В парке Кускова было одних прудов 17, карусели, гондолы, руины, китайские и итальянские домики, китайская башня наподобие нанкинской фарфоровой, которую разрушили Тайпинги, – граф называл её неуважительно голубятней…

В этих парках была своя охота, в роще, носившей название Зверинца. И когда сотни гостей графа съезжались к нему на охоту, в множестве блестящих экипажей, на великолепных скакунах, всё это напоминало скорее охоту английских королей в Виндзоре, нежели быт русского, в сущности говоря, – частного лица – помещика…

После смерти жены и любимой дочери старый граф проводил время в Эрмитаже, особом мавританского стиля домике, где он жил один во втором этаже, куда всё нужное подавалось при помощи механизмов, чтобы не видеть лиц слуг… Гости в этом здании тоже подымались наверх на особом диване…

Пребывавшая в Москве по случаю 25-летия своего царствования императрица Екатерина II побывала у графа в гостях; это было 30 июня 1787 года.

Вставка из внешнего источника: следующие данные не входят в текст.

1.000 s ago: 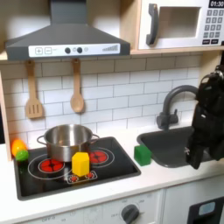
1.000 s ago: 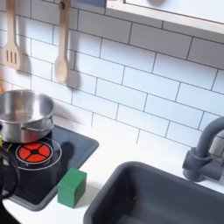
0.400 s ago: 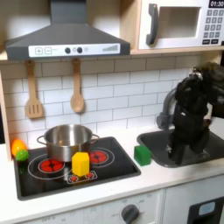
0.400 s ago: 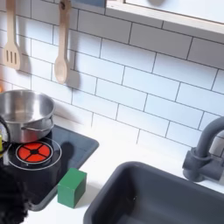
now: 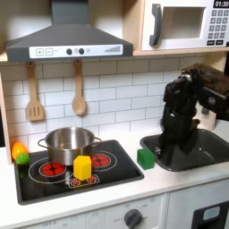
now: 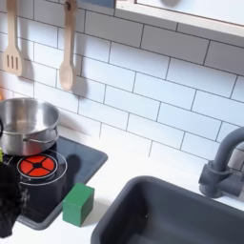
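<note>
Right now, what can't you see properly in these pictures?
- Gripper: first exterior view, dark and blurred; open or shut unclear.
- Sink: arm covers its left part; the first exterior view's right edge cuts it.
- Pot: the second exterior view's left edge cuts it; inside hidden.

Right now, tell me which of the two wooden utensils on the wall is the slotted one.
The wooden spatula hanging on the first exterior view's left has slots; the wooden spoon beside it has a solid bowl.

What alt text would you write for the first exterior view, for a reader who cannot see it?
A black robot arm reaches down over a dark sink in a toy kitchen, beside a green block on the counter. To the first exterior view's left, a steel pot and a yellow block sit on the stove.
</note>
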`<move>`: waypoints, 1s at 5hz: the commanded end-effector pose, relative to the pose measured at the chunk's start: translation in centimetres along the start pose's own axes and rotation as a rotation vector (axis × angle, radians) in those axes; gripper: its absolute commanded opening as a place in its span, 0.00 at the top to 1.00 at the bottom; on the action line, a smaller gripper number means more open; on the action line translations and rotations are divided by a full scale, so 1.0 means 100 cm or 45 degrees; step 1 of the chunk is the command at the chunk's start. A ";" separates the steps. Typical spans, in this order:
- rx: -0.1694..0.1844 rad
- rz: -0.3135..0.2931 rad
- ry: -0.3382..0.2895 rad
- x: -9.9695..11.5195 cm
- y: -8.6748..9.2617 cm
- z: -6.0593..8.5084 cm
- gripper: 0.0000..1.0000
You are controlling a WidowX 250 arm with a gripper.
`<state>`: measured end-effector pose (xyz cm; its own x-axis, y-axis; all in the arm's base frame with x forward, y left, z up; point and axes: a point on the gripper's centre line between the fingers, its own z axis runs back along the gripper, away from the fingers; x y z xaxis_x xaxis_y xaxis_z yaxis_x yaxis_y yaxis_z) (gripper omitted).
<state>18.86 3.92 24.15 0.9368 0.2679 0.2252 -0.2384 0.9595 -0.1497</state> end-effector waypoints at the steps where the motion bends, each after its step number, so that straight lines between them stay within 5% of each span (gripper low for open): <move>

При приближении царского кортежа к подъёмному мосту, двадцатипушечный корабль, стоявший на пруду, отдал положенный салют. Пушки гремели по всему пути. Девушки в белых платьях стояли вдоль дороги, рассыпая цветы. «Гениусы» и «Фамы» трубили в рога и выкрикивали приветствия. Старый граф Пётр Борисович показывал свои хитрые сооружения, а затем состоялся парадный спектакль – «Самнитские браки».